Читаем Другая история русского искусства полностью

Свобода живописи и свобода (пусть не бодлеровская) поведения, первоначально кажущаяся забавной, — очень важная категория; она означает рождение нового артистического индивидуализма. В этом контексте лихо написанный — набросанный — этюд как бы становится частью артистического, богемного поведения; проявлением какой-то общей дерзости, не только художественной, но и человеческой. Эта внутренняя свобода от условностей, независимость от публики (от «мнений толпы»), заключающаяся в готовности продемонстрировать вместе с выбившейся из брюк рубашкой принципиально иное, чисто эстетическое отношение к живописи, не разделяемое пока почти никем, — одно из условий возникновения нового искусства.

Коровин порождает новый артистический миф, столь же важный для последующих поколений русских художников, как некогда был важен миф брюлловский. Можно обнаружить некоторое сходство между мифологиями Брюллова и Коровина, определив, например, этюдную технику с ее быстротой через романтическую категорию «вдохновения», а презрительное отношение к публике как проявление романтической идеологии «гениальности»; но это лишь внешнее сходство. Важнее, пожалуй, различия, исключающие романтические категории в случае с Коровиным. Отсутствие общих для художника и публики ценностей, существующих в эпоху Брюллова (который, конечно, публику презирать не мог), означает почти контркультурный характер нового артистизма, в принципе несовместимого с мифом о «гении» как художнике для всех и делающего невозможной «великую славу». Все это в итоге оказывается важнее собственно живописных достоинств отдельных этюдов.


Проблема «русского импрессионизма». Фрагментарность и пленэрность


Новый пейзажный натурализм 1883 года — это главным образом натурные штудии. Здесь проблема лирической искренности восприятия решается новым пониманием композиции, пространства и света.

Особенность «русского импрессионизма» (если принять его как условный термин) заключается в осуществлении его как бы «по частям». Так, в самом начале — в 1883 году — главной проблемой «русского импрессионизма» можно считать проблему неполноты опыта: частичности, принципиальной фрагментарности зрения; в 1887 году это будет проблема пленэра, солнечного света. Произвольность выбора фрагмента (случайного пейзажного мотива) одновременно становится и лирическим фактором: случайность означает непреднамеренность и мимолетность настроения. С другой стороны, лирическое переживание малого уголка природы предполагает единое пространство «лирического»; оно-то и сообщает любому самому ничтожному фрагменту бытия то качество, которое вызывает у художника (а затем и у зрителя) лирическое «волнение».

В этой традиции присутствует — точнее, воспринимается воспитанными на другом искусстве зрителями — и натурализм в более привычном смысле, с оттенком антиэстетизма.
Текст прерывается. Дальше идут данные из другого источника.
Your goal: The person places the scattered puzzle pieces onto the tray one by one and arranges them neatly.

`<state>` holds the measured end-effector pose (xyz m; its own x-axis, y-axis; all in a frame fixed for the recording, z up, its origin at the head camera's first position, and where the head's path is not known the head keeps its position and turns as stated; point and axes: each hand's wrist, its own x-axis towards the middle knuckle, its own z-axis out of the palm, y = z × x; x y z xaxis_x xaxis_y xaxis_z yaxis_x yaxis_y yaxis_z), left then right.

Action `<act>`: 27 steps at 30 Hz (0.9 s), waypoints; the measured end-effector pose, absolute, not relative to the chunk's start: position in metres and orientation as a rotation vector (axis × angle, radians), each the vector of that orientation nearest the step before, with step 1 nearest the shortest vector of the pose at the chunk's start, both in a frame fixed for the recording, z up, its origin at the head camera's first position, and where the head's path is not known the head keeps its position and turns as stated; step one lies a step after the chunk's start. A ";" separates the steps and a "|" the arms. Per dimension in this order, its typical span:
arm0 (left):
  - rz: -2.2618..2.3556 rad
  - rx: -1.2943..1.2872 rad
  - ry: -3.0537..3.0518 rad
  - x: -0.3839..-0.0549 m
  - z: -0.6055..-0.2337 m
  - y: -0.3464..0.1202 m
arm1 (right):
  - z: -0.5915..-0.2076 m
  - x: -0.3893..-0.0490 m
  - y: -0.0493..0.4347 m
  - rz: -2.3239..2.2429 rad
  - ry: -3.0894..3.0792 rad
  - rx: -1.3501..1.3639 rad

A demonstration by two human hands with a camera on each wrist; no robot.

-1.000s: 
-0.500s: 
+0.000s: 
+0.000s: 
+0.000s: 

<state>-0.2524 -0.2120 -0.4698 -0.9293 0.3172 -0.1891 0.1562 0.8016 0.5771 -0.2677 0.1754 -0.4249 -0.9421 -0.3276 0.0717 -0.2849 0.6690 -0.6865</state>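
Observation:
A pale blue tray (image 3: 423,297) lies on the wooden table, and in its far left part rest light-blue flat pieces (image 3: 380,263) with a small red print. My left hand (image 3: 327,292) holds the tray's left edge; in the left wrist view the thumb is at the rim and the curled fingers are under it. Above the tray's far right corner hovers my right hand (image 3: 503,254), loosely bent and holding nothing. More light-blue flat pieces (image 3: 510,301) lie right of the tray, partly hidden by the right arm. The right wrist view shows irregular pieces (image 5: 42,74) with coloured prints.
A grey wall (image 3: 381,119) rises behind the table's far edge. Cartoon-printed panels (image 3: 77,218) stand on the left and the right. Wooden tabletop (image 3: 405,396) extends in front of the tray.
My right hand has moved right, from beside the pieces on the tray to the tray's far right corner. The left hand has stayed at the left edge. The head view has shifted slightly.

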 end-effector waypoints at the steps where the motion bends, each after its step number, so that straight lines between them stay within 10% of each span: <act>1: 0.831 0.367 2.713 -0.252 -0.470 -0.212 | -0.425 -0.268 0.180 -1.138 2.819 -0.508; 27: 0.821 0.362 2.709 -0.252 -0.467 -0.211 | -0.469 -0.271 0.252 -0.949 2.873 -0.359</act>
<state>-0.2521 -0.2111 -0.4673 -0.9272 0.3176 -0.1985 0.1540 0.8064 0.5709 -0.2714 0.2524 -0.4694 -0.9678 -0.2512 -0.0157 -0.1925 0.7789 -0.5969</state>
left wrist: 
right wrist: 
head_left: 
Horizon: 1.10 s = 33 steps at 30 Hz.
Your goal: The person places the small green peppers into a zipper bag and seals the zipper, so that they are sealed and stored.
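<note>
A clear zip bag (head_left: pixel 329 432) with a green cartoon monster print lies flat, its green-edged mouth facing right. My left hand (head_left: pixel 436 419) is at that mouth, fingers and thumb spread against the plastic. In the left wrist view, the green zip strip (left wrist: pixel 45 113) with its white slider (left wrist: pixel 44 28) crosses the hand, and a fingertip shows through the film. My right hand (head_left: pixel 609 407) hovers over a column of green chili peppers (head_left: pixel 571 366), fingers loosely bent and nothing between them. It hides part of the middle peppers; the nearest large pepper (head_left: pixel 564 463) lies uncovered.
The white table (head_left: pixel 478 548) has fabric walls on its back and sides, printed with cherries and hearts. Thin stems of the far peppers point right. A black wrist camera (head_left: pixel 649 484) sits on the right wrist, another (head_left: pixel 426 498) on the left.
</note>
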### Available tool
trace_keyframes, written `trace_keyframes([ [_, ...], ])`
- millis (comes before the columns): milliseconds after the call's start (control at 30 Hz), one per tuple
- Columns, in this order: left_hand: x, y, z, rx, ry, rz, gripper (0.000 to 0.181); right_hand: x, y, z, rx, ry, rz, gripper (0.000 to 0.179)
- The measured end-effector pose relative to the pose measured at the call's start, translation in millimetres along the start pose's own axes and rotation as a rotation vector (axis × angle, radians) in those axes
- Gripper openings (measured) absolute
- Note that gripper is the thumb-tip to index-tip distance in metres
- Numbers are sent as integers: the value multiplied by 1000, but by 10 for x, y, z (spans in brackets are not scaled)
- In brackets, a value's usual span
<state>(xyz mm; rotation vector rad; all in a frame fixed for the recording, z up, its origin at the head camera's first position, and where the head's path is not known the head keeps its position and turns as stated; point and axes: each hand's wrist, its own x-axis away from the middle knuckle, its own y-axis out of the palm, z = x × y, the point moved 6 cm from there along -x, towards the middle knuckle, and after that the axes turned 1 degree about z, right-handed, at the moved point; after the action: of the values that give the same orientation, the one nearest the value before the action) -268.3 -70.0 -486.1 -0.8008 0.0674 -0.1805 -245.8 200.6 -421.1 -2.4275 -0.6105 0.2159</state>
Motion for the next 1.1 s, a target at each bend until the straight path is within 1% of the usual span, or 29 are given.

Чаще всего художник находил мотив для этюда буквально под ногами, не вкладывая в этот выбор никакого преднамеренного вызова, но именно это особенно оскорбляло традиционных зрителей, да и художников ТПХВ (сильно постаревших и потому желающих «красоты»): они считали недопустимым «писать всякую пакость в природе: тающий снег <…> да тут без калош не пройти, а они любуются слякотью»[745].

Ранние пейзажные этюды Коровина интересны не столько новым качеством живописи, сколько необычностью сюжета. В них важен принцип выбора случайного, лишенного всякого значения и смысла мотива: какого-нибудь куска забора с кустом, обочины дороги с талым снегом, канавы с мостиком. Нужны были коровинская внутренняя свобода от диктата передвижнического сюжета, отсутствие страха (иногда порождаемое именно легкомыслием и безответственностью), чтобы решиться на это. «Хористка» — в сущности, тоже фрагмент, в котором важна именно случайность мотива, не предполагающего ни портретной, ни пленэрной задачи.

Случайность и фрагментарность есть и в этюде Валентина Серова «Волы» (1885, ГТГ). Но в серовском этюде — не слишком эффектном, лишенном коровинской лихости — одновременно чувствуются какие-то незаметные для окружающих поиски, смысл которых проявится впоследствии. Это прообраз «нового реализма» в рамках своеобразного, чисто серовского «скучного» этюда.